## [WHAT THIS TASK INVOLVES]
The lines below are to be quoted exactly, from the first through the one that contains "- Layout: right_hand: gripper".

**** DATASET SECTION

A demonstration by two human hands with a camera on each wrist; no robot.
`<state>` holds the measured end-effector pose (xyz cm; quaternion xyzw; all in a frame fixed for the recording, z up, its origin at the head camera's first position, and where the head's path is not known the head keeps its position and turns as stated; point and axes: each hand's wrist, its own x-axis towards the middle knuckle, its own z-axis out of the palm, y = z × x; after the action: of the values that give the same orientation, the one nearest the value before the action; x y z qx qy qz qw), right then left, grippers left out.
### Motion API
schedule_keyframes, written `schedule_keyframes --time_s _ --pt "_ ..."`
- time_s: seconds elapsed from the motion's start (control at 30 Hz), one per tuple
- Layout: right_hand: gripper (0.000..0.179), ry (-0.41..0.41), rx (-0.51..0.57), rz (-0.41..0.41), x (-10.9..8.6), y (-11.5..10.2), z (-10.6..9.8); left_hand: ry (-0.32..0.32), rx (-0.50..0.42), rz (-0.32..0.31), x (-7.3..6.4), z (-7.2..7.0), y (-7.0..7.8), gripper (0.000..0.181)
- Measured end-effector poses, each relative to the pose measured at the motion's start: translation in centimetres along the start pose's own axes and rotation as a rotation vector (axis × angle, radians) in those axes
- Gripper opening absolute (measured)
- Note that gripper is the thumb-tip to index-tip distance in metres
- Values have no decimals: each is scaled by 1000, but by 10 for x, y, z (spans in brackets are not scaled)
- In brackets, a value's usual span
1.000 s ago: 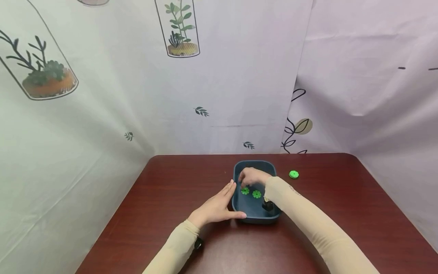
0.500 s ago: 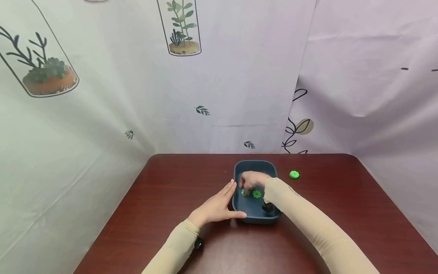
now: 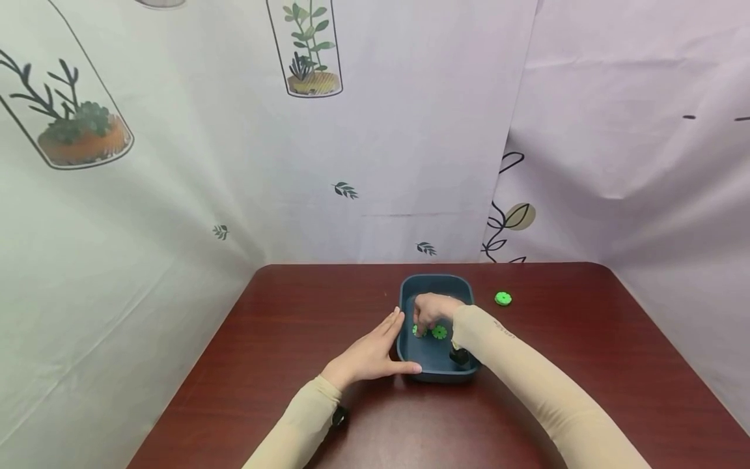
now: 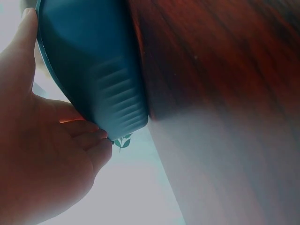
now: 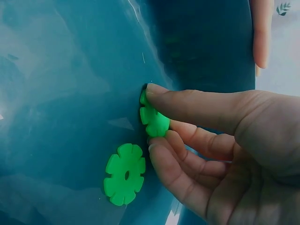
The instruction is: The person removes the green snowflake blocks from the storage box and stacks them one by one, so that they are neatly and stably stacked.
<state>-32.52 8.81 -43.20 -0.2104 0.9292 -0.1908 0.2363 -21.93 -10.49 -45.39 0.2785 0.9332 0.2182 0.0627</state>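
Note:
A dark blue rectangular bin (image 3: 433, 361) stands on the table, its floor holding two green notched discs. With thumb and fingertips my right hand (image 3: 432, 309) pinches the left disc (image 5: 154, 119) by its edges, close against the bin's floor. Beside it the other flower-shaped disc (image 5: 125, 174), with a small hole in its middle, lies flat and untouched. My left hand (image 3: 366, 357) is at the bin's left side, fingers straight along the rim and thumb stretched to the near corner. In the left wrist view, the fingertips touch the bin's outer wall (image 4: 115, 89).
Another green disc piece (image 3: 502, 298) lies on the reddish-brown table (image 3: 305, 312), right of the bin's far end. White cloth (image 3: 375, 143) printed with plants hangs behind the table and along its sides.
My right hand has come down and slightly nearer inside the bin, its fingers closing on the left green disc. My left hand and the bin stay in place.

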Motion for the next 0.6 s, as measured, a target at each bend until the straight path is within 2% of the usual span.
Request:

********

## [SOLVED PROBLEM]
A demonstration by two human hands with a camera on each wrist; no robot.
`<state>` holds the measured end-effector pose (xyz cm; quaternion xyzw; all in a frame fixed for the recording, z up, its origin at the head camera's first position, and where the head's path is not known the head keeps its position and turns as stated; point and axes: each hand's wrist, its own x-axis towards the middle knuckle, its own z-axis out of the palm, y = z × x; after the action: of the values that give the same orientation, the one nearest the value before the action; x y z qx qy qz qw), right then left, grippers left out.
### Motion API
schedule_keyframes, written `schedule_keyframes --time_s _ --pt "_ ..."`
- time_s: seconds elapsed from the motion's start (control at 30 Hz), one per tuple
- Layout: right_hand: gripper (0.000..0.179), ry (-0.41..0.41), rx (-0.51..0.57), rz (-0.41..0.41), x (-10.9..8.6), y (-11.5..10.2), z (-10.6..9.8); left_hand: ry (-0.32..0.32), rx (-0.50..0.42), rz (-0.32..0.31), x (-7.3..6.4), z (-7.2..7.0), y (-7.0..7.8), gripper (0.000..0.181)

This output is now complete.